• ABOUT THIS TASK
Your answer should be every line of the entries that has the string "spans" in it.

• DATA RECORDS
────────────────────
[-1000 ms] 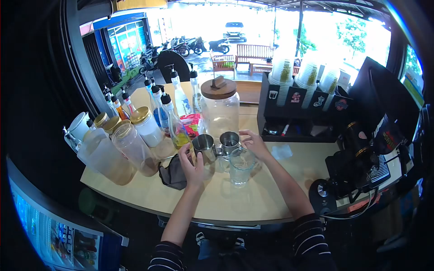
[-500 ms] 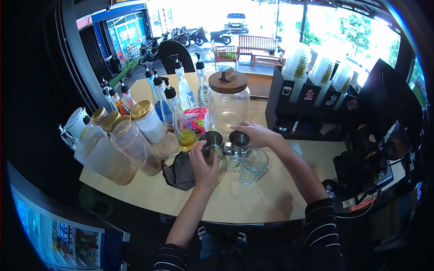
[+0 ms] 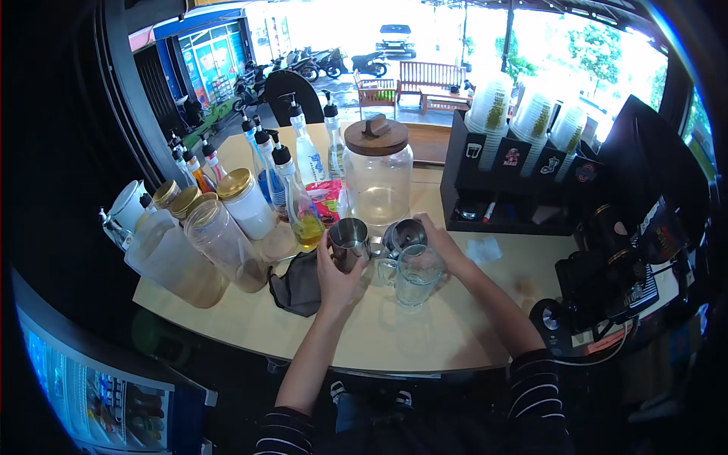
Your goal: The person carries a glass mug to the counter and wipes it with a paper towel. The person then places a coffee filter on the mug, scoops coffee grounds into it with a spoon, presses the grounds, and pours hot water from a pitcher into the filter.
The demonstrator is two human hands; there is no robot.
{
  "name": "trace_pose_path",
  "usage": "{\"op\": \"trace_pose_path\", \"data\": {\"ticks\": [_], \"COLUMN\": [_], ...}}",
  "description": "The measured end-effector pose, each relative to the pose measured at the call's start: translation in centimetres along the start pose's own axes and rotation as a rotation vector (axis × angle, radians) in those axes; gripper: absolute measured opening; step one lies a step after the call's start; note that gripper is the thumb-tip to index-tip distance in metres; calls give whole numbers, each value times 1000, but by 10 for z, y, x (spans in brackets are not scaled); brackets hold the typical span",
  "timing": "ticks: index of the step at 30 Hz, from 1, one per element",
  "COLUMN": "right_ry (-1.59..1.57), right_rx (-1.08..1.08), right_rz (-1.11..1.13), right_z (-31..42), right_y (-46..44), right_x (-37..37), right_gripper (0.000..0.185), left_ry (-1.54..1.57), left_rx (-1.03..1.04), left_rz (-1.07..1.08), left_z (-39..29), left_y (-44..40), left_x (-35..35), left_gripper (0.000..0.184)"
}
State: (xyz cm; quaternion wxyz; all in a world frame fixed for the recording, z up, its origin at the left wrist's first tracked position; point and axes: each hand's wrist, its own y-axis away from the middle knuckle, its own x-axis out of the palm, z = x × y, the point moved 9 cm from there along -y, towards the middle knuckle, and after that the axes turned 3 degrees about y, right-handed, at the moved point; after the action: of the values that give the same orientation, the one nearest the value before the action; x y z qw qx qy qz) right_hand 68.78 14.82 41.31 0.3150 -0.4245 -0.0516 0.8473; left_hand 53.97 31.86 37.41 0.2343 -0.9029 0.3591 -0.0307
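Note:
My left hand (image 3: 338, 274) is wrapped round the near left side of a steel pitcher (image 3: 349, 246). My right hand (image 3: 442, 246) has its fingers round the far right side of a second steel pitcher (image 3: 402, 233), which tilts slightly; the fingertips are partly hidden. A clear glass mug (image 3: 418, 279) stands just in front of the second pitcher, near my right wrist. Left of my left hand lies a dark cloth (image 3: 296, 285). Behind the pitchers stands a large glass jar (image 3: 377, 186) with a wooden lid.
Pump bottles (image 3: 302, 205) and lidded jars (image 3: 246, 208) crowd the left of the wooden counter (image 3: 379, 345). A black rack (image 3: 516, 189) holds stacked plastic cups at the back right. A crumpled tissue (image 3: 483, 249) lies before it, with black equipment (image 3: 591, 280) farther right.
My left hand has closed round the left pitcher. My right hand has come down from above the right pitcher to its right side, and that pitcher now tilts.

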Motion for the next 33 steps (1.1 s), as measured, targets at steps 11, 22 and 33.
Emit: {"op": "trace_pose_path", "data": {"ticks": [11,22,33], "right_ry": [62,-10,97], "right_rx": [48,-39,84], "right_rz": [-419,-384,-265], "right_z": [2,111,116], "right_y": [6,34,52], "right_x": [-71,-106,-65], "right_gripper": [72,74,72], "left_ry": [-195,-36,-76], "left_rx": [117,107,108], "left_rz": [-24,40,35], "left_z": [-21,-15,-25], "left_y": [5,8,7], "left_x": [4,16,11], "left_gripper": [83,69,60]}}
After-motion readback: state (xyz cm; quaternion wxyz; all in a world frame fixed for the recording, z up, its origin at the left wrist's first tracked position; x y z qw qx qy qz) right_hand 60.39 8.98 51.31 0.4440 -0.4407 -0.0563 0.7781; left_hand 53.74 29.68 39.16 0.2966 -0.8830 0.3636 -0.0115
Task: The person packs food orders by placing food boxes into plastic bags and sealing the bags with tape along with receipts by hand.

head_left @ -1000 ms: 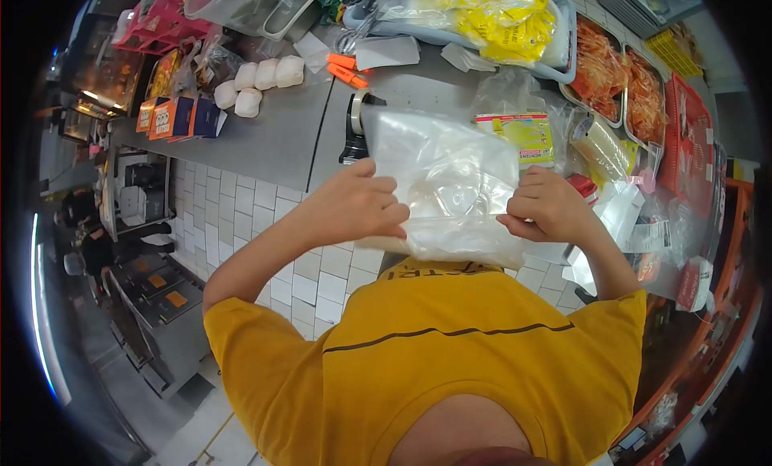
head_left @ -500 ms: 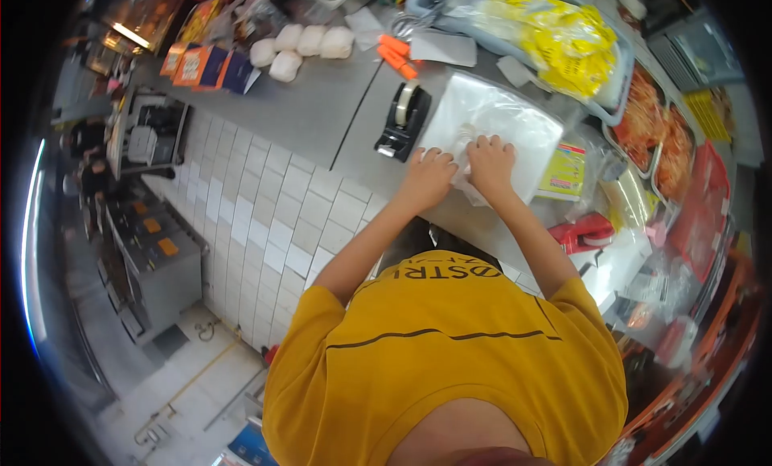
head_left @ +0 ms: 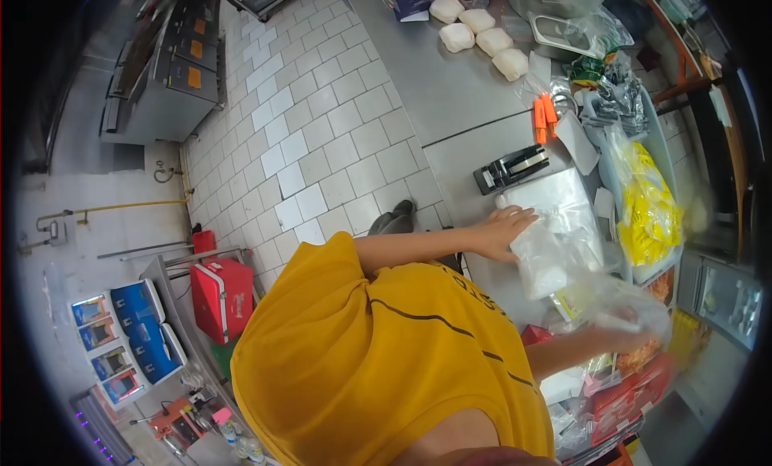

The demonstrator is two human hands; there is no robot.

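Note:
My left hand (head_left: 507, 234) rests at the near edge of a stack of clear plastic bags (head_left: 567, 197), its fingers stretched out and touching the plastic. Loose clear film bulges just below those fingers. To the right, my right hand (head_left: 631, 337) is at a crumpled clear plastic bag (head_left: 623, 301), which covers its fingers and moves along with it. Motion blurs the fingertips there. That hand is above trays of orange-red shredded food (head_left: 639, 357), mostly hidden by the bag and arm. A black tape dispenser (head_left: 511, 170) stands beside the stack.
Orange markers (head_left: 544, 118) and several pale dough-like pieces (head_left: 493, 41) lie on the steel table (head_left: 450, 88). A blue-grey bin (head_left: 671, 253) holds a yellow plastic package (head_left: 650, 209). A red basket (head_left: 635, 394) stands at the near right. Tiled floor (head_left: 322, 136) lies left of the table.
The view has turned to the right. My right hand has moved from the bag stack towards the food trays with a clear plastic bag; my left hand has stayed at the stack.

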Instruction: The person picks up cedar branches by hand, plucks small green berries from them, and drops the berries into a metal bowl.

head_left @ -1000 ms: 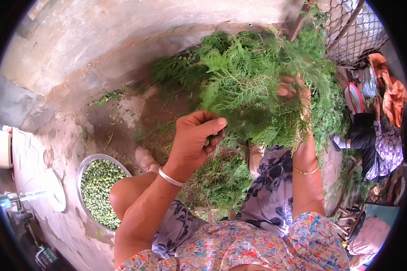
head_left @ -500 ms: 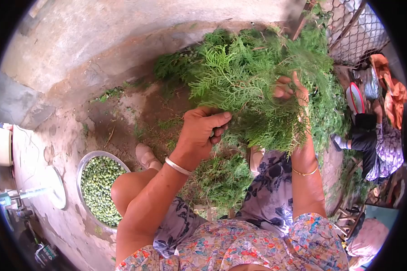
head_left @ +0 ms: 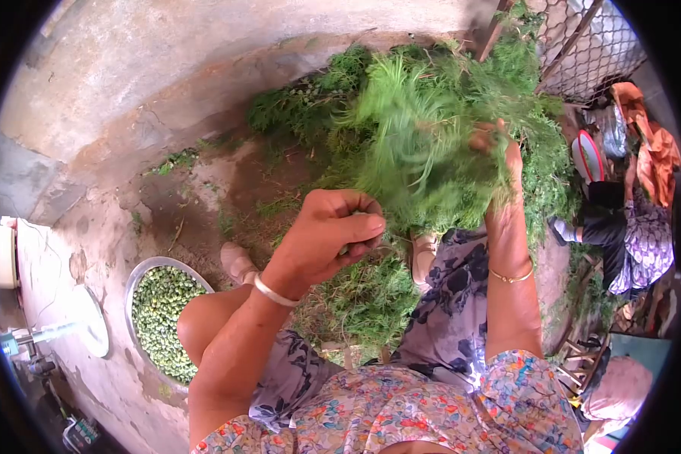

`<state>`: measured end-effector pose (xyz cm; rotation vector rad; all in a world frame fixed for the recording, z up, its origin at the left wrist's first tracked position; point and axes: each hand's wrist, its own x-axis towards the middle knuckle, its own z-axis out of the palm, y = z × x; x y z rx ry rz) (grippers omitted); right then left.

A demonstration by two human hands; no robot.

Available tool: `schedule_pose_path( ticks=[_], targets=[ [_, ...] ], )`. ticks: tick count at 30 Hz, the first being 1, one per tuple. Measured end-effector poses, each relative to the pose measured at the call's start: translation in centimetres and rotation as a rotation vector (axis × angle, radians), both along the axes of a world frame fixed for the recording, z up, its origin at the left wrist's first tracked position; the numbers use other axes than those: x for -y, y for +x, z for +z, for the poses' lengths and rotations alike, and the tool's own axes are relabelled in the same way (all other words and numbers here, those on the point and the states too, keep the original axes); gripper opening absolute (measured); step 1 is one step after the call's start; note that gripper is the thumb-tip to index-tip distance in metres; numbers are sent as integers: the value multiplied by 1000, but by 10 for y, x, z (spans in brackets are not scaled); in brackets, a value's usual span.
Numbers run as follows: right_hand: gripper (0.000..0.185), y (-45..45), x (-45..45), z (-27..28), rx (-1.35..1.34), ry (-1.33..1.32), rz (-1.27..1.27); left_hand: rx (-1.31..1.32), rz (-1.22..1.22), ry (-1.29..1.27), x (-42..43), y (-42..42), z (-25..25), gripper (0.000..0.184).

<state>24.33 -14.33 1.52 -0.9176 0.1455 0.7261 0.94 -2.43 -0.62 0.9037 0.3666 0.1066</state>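
Head view: left hand (head_left: 334, 234), below a pale rigid bangle (head_left: 275, 293), is curled nearly closed, thumb laid along the bent forefinger; contents cannot be determined. Right hand (head_left: 495, 141), partly closed, grips a feathery green leafy branch (head_left: 424, 140), blurred by motion. The branch is positioned ahead of the left hand, in front of a heap of green foliage (head_left: 299, 110). An oval metal basin (head_left: 131, 304) of small green pods (head_left: 163, 321) stands beside the left knee.
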Motion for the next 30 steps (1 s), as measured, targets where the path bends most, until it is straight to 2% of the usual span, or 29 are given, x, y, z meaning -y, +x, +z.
schedule_pose_path(
  ticks=[2, 3, 4, 7, 11, 13, 16, 17, 18, 20, 22, 25, 27, 30],
  targets=[
    [29, 2, 7, 6, 124, 237, 112, 70, -72, -21, -5, -4, 2, 16],
    [26, 1, 1, 5, 163, 45, -166, 55, -1, -71, -6, -6, 5, 16],
    [26, 7, 3, -1, 164, 44, -167, 38, 75, -124, -6, -8, 7, 15],
    [22, 15, 6, -20, -185, 601, 57, 12, 202, -248, -5, -5, -3, 12],
    [24, 23, 3, -31, -133, 624, 231, -48, 224, -282, 5, 2, -20, 10],
    [24, 23, 0, -34, -149, 671, 246, -104, 59, -128, 16, 7, -23, 10],
    [24, 16, -6, -33, -182, 709, 259, -127, 64, -102, 31, 15, -29, 13],
    [24, 12, -8, -30, -207, 725, 249, -124, 174, -125, 34, 19, -31, 17],
    [24, 10, -9, -29, -230, 740, 236, -128, 180, -127, 36, 21, -31, 17],
    [23, 11, -11, -34, -252, 752, 266, -165, 480, -59, 31, 28, -26, 20],
    [25, 11, -11, -35, -230, 743, 298, -150, 528, -53, 25, 32, -26, 21],
    [26, 12, -12, -37, -219, 685, 321, -137, 420, -6, 19, 38, -28, 17],
    [26, 6, -11, -33, -225, 626, 277, -156, 299, 151, 20, 43, -32, 13],
    [25, 5, -9, -29, -190, 550, 260, -149, 232, 160, 21, 43, -26, 13]
  ],
)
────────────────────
• OUTPUT OF THE EXERCISE
  "description": "The measured end-effector pose, each relative to the pose measured at the call's start: translation in centimetres along the start pose's own axes and rotation as a rotation vector (axis × angle, radians) in those axes; gripper: absolute measured opening; step one lies a step after the call's start; note that gripper is the thumb-tip to index-tip distance in metres; calls give whole numbers, each value times 1000, but by 10 for z, y, x (spans in brackets are not scaled); brackets hold the typical span",
Available tool: `schedule_pose_path( ticks=[_], targets=[ [_, ...] ], )`. ticks: tick count at 30 Hz, the first being 1, one per tuple. Measured end-effector poses, each relative to the pose measured at the call's start: translation in centimetres and rotation as a rotation vector (axis × angle, radians), both along the axes of a world frame fixed for the recording, z up, its origin at the left wrist's first tracked position; the numbers use other axes than those: x for -y, y for +x, z for +z, for the poses' lengths and rotations alike, and the tool's own axes are relabelled in the same way (all other words and numbers here, those on the point and the states too, keep the original axes); gripper opening absolute (measured); step 1 is one step after the call's start; note that gripper is the thumb-tip to index-tip distance in metres; numbers are sent as integers: the value multiplied by 1000, but by 10 for y, x, z (spans in brackets are not scaled); in brackets, a value's usual span.

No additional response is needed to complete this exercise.